What you have to do.
Give again, unaltered, the lines of the listing below that run from the line having "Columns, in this" through the line having "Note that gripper".
━━ Data extract ━━
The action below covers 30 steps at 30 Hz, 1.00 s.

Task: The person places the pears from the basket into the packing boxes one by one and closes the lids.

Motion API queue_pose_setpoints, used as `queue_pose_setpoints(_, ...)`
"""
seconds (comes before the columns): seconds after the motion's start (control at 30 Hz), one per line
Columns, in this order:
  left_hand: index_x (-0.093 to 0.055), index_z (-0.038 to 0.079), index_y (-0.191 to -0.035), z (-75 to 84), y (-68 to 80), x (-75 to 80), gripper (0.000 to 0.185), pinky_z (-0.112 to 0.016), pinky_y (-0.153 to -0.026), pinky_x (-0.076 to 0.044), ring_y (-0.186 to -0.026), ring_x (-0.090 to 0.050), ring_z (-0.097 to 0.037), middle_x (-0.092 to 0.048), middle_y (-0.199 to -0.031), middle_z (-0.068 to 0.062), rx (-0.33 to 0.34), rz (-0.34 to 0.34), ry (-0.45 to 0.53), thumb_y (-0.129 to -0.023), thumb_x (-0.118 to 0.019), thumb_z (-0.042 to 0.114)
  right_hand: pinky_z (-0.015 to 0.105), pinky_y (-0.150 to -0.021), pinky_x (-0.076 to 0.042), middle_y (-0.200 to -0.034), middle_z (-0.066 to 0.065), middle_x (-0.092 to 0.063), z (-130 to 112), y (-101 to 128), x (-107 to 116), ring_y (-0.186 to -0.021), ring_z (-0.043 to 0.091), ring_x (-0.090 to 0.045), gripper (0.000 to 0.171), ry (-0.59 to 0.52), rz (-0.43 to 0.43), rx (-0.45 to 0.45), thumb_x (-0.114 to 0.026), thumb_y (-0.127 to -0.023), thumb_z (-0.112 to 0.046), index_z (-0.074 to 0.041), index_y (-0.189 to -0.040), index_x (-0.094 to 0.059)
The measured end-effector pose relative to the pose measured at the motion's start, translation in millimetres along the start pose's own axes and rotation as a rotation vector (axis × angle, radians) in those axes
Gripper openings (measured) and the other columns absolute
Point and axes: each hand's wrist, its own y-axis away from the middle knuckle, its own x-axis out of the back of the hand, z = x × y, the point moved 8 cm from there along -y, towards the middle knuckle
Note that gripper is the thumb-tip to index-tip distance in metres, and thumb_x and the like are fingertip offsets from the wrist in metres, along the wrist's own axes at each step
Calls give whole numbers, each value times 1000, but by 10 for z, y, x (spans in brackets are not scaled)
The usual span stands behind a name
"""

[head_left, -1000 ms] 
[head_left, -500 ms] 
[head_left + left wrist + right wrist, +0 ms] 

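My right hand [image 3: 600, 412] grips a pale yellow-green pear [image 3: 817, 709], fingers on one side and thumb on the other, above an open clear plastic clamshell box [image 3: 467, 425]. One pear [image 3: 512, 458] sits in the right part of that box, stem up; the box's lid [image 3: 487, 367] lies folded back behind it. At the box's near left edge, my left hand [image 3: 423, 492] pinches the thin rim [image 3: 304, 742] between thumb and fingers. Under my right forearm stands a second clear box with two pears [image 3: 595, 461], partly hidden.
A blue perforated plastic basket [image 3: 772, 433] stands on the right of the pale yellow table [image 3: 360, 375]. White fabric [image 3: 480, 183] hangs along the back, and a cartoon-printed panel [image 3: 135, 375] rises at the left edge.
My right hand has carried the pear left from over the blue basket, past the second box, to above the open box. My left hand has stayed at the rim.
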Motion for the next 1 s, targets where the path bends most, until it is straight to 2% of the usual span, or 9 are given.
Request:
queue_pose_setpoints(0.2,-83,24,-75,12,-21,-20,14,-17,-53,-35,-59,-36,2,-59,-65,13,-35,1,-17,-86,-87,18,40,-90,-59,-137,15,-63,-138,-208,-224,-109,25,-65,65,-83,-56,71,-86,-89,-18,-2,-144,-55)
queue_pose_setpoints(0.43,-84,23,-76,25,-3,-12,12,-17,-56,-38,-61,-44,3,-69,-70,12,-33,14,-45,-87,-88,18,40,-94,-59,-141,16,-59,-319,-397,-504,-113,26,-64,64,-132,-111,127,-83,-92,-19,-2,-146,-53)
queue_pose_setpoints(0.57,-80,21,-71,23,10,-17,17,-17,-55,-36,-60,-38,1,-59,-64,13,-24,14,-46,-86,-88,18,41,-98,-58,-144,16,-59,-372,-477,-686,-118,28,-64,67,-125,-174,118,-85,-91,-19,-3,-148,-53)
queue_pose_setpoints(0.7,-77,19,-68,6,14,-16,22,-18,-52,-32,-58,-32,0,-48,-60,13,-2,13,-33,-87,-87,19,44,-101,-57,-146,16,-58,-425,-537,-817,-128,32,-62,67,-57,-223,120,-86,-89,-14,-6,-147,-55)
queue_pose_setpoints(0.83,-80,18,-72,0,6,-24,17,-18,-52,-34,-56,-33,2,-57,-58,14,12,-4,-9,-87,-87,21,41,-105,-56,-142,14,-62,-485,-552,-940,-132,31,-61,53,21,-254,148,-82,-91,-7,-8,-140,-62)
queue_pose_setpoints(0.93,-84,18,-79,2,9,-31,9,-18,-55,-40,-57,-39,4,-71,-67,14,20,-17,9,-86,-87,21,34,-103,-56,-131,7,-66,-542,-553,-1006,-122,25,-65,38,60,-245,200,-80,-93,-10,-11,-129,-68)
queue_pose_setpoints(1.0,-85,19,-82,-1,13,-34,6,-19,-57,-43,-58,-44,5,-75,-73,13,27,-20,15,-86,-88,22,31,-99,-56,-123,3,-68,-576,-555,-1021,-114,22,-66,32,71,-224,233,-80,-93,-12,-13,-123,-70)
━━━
Solution to the exercise.
Columns, in this order:
  left_hand: index_x (-0.093 to 0.055), index_z (-0.038 to 0.079), index_y (-0.191 to -0.035), z (-75 to 84), y (-68 to 80), x (-75 to 80), gripper (0.000 to 0.185), pinky_z (-0.112 to 0.016), pinky_y (-0.153 to -0.026), pinky_x (-0.076 to 0.044), ring_y (-0.186 to -0.026), ring_x (-0.090 to 0.050), ring_z (-0.097 to 0.037), middle_x (-0.092 to 0.048), middle_y (-0.199 to -0.031), middle_z (-0.068 to 0.062), rx (-0.33 to 0.34), rz (-0.34 to 0.34), ry (-0.45 to 0.53), thumb_y (-0.129 to -0.023), thumb_x (-0.118 to 0.019), thumb_z (-0.042 to 0.114)
  right_hand: pinky_z (-0.015 to 0.105), pinky_y (-0.150 to -0.021), pinky_x (-0.076 to 0.042), middle_y (-0.200 to -0.034), middle_z (-0.066 to 0.065), middle_x (-0.092 to 0.063), z (-130 to 112), y (-101 to 128), x (-107 to 116), ring_y (-0.186 to -0.021), ring_z (-0.043 to 0.091), ring_x (-0.090 to 0.045), gripper (0.000 to 0.171), ry (-0.59 to 0.52), rz (-0.43 to 0.43), rx (-0.45 to 0.45), thumb_x (-0.114 to 0.026), thumb_y (-0.127 to -0.023), thumb_z (-0.112 to 0.046), index_z (-0.074 to 0.041), index_y (-0.189 to -0.040), index_x (-0.094 to 0.059)
The measured end-effector pose relative to the pose measured at the motion's start, translation in millimetres along the start pose's own axes and rotation as a rotation vector (axis × angle, radians) in those axes
Gripper openings (measured) and the other columns absolute
Point and axes: each hand's wrist, its own y-axis away from the middle knuckle, its own x-axis out of the back of the hand, z = x × y, the point moved 8 cm from there along -y, towards the middle knuckle
Note that gripper is the thumb-tip to index-tip distance in metres, and thumb_x and the like are fingertip offsets from the wrist in metres, along the wrist's own axes at each step

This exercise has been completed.